Театральные портреты | страница 110
{181} М. В. Дальский[152]
Мамонт Дальский, угодивший под трамвай и раздавленный насмерть, являет собой одну из самых характерных фигур русского сценического мира. И смерть его какая-то странная, необычная, и жизнь его была такая же. У буддистов есть учение о «Карме» — некоей сумме предсуществовании, определяющей судьбу. Это — то же, что библейские «грехи отцов на детях», но более тонкое, сложное и мистическое. Вот такая «Карма» вообще во всей семье Дальского. Сестра М. Дальского, Магдалина, красавица, даровитая актриса, кончившая так необыкновенно свою жизнь, со стрельбой, убийством, {182} тюрьмой и пр. Брат М. Дальского, Ланской, тоже не безызвестный актер, недавно убитый во время гражданской войны… И наконец трамвай! Подлинно: попал под колесницу жизни — и раздавлен!
Дальского я знал очень давно — во всяком случае, более четверти века. Помню его красивым молодым человеком с горящими глазами и пухлыми капризными губами. При всей бессмысленной изломанности характера, при всем великом беспутстве, в Дальском было и что-то детское: в губах! Как это ни неожиданно для многих, Дальский был способен к хорошим порывам, и душа его была далеко не мелкая.
Он себя именовал «анархистом», и по праву. Известная моральная неустойчивость, конечно, придавала его «анархизму» довольно своеобразный характер, но все же надо признать, что, действительно, его натура, его душа, его талант — были насквозь анархичны и гордо индивидуальны.
В труппе Александринского театра он не уживался. Его считали надменным, нахальным, дерзким. Да, все это было. Но я его знавал и видел нередко очень простым, очень мягким и очень податливым. К нему надо было уметь подойти. К нему, однако, никто за всю его жизнь не сумел подойти и раздуть огромные возможности этой далеко не ординарной личности.
Он таил в себе громадные силы, и не следует судить о Дальском по последним годам, когда загастролировавшийся, опустившийся, «окречинившийся», так сказать, он громыхал своим трагическим баритоном, выставляя на вид плохую методу игры и малые остатки великого вдохновения.
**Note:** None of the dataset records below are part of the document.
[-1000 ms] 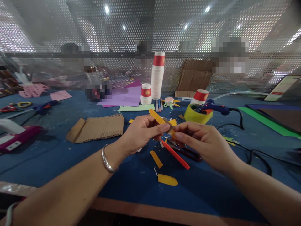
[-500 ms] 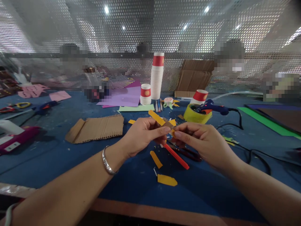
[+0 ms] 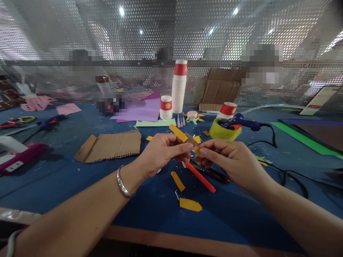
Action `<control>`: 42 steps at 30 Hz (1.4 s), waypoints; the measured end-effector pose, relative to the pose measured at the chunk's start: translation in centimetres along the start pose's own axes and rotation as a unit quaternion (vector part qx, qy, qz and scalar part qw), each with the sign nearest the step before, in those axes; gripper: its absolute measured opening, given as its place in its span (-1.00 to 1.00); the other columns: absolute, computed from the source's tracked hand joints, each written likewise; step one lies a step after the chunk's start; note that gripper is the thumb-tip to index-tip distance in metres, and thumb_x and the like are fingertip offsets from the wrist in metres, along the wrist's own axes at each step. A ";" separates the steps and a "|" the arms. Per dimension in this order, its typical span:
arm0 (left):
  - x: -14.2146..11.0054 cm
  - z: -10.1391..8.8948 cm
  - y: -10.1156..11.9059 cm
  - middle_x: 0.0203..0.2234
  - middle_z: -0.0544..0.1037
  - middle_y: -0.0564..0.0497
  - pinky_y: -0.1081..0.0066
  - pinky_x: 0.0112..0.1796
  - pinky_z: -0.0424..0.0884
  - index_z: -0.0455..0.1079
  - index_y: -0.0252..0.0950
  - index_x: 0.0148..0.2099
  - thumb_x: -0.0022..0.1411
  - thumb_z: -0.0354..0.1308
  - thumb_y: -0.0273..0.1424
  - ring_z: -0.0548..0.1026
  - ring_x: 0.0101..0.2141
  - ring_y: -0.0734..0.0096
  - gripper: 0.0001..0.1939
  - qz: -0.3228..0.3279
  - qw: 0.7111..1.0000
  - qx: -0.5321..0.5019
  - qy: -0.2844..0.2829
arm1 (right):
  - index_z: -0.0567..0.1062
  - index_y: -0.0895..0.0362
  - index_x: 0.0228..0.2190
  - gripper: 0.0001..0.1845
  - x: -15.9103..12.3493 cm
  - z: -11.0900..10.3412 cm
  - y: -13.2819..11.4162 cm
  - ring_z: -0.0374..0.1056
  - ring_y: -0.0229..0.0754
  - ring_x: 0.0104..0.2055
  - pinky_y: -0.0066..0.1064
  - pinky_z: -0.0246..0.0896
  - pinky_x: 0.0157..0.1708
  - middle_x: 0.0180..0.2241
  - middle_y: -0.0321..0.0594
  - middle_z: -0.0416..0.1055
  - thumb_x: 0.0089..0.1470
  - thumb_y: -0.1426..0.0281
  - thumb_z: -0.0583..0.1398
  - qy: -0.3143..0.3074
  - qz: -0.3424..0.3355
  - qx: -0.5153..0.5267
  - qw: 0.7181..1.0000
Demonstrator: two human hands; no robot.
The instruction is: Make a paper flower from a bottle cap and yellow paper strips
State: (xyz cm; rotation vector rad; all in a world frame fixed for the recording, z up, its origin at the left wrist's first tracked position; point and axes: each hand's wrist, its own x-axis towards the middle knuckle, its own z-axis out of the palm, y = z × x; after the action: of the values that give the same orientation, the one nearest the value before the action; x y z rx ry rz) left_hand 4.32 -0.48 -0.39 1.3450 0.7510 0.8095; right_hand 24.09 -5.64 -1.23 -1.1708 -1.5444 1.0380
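My left hand (image 3: pixel 168 150) pinches a small brown cardboard piece (image 3: pixel 191 140) between thumb and fingers. A yellow paper strip (image 3: pixel 178 132) with a rounded end sticks out from it to the upper left. Close against its other end, my right hand (image 3: pixel 222 155) pinches a yellow paper bit (image 3: pixel 197 151), mostly hidden by the fingertips. Below the hands lie a red-orange marker (image 3: pixel 200 177), dark-handled scissors (image 3: pixel 215 175) partly covered by my right hand, and two yellow paper cut-outs, one narrow strip (image 3: pixel 178 181) and one pointed piece (image 3: pixel 190 204).
Corrugated cardboard (image 3: pixel 112 145) lies left. Behind stand a paper cup stack (image 3: pixel 179 89) and a single cup (image 3: pixel 166 107). A blue glue gun (image 3: pixel 243 122) rests on a yellow tape roll (image 3: pixel 225 132), its black cable (image 3: pixel 292 175) trailing right. Another glue gun (image 3: pixel 21 155) sits far left.
Both hands stay almost in place, still pinching the pieces. The right fingers shift slightly, and a little more of the yellow bit shows at their tips.
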 end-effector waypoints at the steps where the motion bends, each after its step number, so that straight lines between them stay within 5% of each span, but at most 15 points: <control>1: 0.0 0.0 0.0 -0.52 0.60 0.04 0.49 -0.40 0.45 0.54 -0.36 -0.35 0.03 0.47 -0.21 0.51 -0.51 0.55 -0.69 0.001 1.000 -0.001 0.000 | 0.63 0.10 -0.34 -0.76 0.0 0.0 0.0 0.41 -0.28 -0.52 -0.47 0.34 -0.55 -0.52 -0.28 0.53 0.16 0.18 0.28 0.003 0.000 0.001 1.000; 11: 0.0 0.0 0.0 -0.50 0.57 0.05 0.46 -0.38 0.44 0.54 -0.35 -0.38 0.06 0.44 -0.23 0.50 -0.50 0.54 -0.72 0.015 1.000 0.008 0.007 | 0.62 0.10 -0.35 -0.73 0.0 -0.1 0.0 0.34 -0.30 -0.57 -0.49 0.20 -0.64 -0.55 -0.29 0.49 0.16 0.16 0.27 0.022 -0.007 -0.037 0.999; 17: 0.1 0.0 -0.3 -0.40 0.60 0.02 0.44 -0.34 0.47 0.58 -0.33 -0.24 0.11 0.41 -0.22 0.54 -0.44 0.50 -0.72 0.016 1.000 0.015 0.017 | 0.61 0.09 -0.39 -0.74 0.0 0.0 -0.1 0.38 -0.28 -0.51 -0.47 0.29 -0.54 -0.52 -0.28 0.51 0.15 0.16 0.28 0.025 -0.009 -0.045 0.999; 27: 0.3 0.3 -0.5 -0.53 0.58 0.03 0.44 -0.36 0.48 0.50 -0.34 -0.37 0.01 0.44 -0.04 0.54 -0.50 0.50 -0.56 -0.021 0.999 0.018 0.045 | 0.61 0.10 -0.35 -0.75 0.0 -0.1 -0.1 0.45 -0.26 -0.44 -0.43 0.41 -0.39 -0.49 -0.27 0.56 0.17 0.18 0.27 0.015 -0.008 -0.057 0.998; 42: 0.1 0.3 -0.4 -0.51 0.57 0.04 0.43 -0.33 0.45 0.51 -0.34 -0.35 0.04 0.45 -0.12 0.51 -0.47 0.51 -0.62 0.020 0.998 0.047 0.044 | 0.61 0.10 -0.36 -0.75 0.0 0.1 -0.3 0.48 -0.24 -0.46 -0.41 0.44 -0.42 -0.49 -0.26 0.57 0.14 0.17 0.29 0.012 0.000 -0.039 0.999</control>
State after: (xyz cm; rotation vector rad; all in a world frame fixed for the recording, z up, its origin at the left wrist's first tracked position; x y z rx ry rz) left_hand 4.66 -0.55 -0.80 1.4181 0.8425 0.8794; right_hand 23.90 -5.73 -0.95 -1.2317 -1.5789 0.9673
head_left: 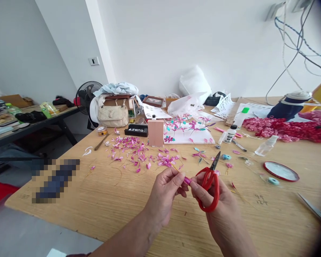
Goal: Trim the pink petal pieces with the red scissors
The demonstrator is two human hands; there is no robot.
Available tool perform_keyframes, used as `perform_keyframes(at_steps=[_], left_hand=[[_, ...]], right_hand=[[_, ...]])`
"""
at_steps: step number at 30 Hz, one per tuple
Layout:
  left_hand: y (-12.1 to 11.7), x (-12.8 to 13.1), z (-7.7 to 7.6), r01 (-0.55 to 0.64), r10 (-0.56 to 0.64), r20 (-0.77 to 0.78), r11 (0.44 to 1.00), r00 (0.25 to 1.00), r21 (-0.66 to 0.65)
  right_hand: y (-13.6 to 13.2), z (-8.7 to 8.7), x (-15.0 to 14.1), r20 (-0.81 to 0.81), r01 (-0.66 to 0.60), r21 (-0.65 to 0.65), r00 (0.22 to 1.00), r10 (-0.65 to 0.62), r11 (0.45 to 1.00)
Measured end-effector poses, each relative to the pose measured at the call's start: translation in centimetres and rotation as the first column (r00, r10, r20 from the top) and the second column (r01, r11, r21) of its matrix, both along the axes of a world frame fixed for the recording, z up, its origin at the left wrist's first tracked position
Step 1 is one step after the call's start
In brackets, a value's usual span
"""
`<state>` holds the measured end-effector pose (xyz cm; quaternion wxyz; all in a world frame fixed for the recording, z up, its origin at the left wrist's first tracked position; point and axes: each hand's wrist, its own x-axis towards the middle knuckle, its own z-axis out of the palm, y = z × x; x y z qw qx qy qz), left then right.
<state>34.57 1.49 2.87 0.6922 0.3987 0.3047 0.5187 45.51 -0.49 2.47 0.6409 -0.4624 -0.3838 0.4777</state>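
Together, my left hand [163, 192] and right hand [222, 210] pinch a small magenta piece [187, 181], below and right of the frame's centre; my right hand also holds red-handled scissors [217, 187], blades pointing up. Pink petals [133, 143] lie scattered on the tabletop [109, 210], left of centre.

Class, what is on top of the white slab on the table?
Pink-and-teal flowers stand on the white slab; the parts of its surface behind them are covered.

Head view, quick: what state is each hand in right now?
Left hand: closed, pinching one end of a pink petal piece.
Right hand: closed, holding red scissors, fingertips at the piece's other end.
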Motion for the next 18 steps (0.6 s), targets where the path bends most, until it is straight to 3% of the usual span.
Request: perform_keyframes(at_steps=[8,12,18], left_hand=[[0.7,-0.8,0.5,-0.033,0.033,-0.01,0.999,0.999,-0.017],[1.1,-1.2,1.2,-0.091,0.097,0.078,0.992,0.992,-0.086],[1.3,-1.2,1.6,-0.057,0.098,0.214,0.98,0.972,-0.189]], right_hand=[[-0.5,0.0,1.1,0.179,-0.09,-0.069,0.979,0.101,0.994],[-1.8,0.2,1.8,0.34,-0.26,-0.155,0.892,0.298,0.953],[-3.1,0.2,1.6,0.5,-0.34,-0.287,0.744,0.443,0.896]])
Среди русских драматических актеров я не знал ни одного с таким мощным драматическим темпераментом. Был еще Горев — и то в своей {183} молодости, — но Горев был более лиричен — «любовник», а не «герой». Дальский же был чистокровный драматический герой.
В одной из своих рецензий я определил Дальского, как «жестокий талант», взяв этот эпитет у Михайловского из статьи его о Достоевском. Дальскому это выражение очень понравилось, и он меня особо за это определение благодарил. Я хотел сказать этим эпитетом, что Дальскому очень удаются на сцене характеры не столько мучеников, — ибо мученики пассивны, — сколько мучителей, а главное, беспощадных и властных людей. Но Дальскому это нравилось с другой стороны. Он склонен, кажется, был толковать «жестокость» в том смысле, в каком она понимается старинными куплетами: «Что на свете прежестоко? Прежестока есть любовь!» Ему нравилось, что он внушал, так сказать, «трепет». В нем жила душа какого-нибудь деда или прадеда, бретера и задиры, александрийского гусара и кавалерийского ремонтера, грозы ярмарочных понтеров и сентиментальных губернских дам. И на сцене Дальский был очень хорош, когда бывал грозен. Но грозность его, однако, была не сухая, а пламенная, и «жестокость» тоже была не злобная, а обжигающая.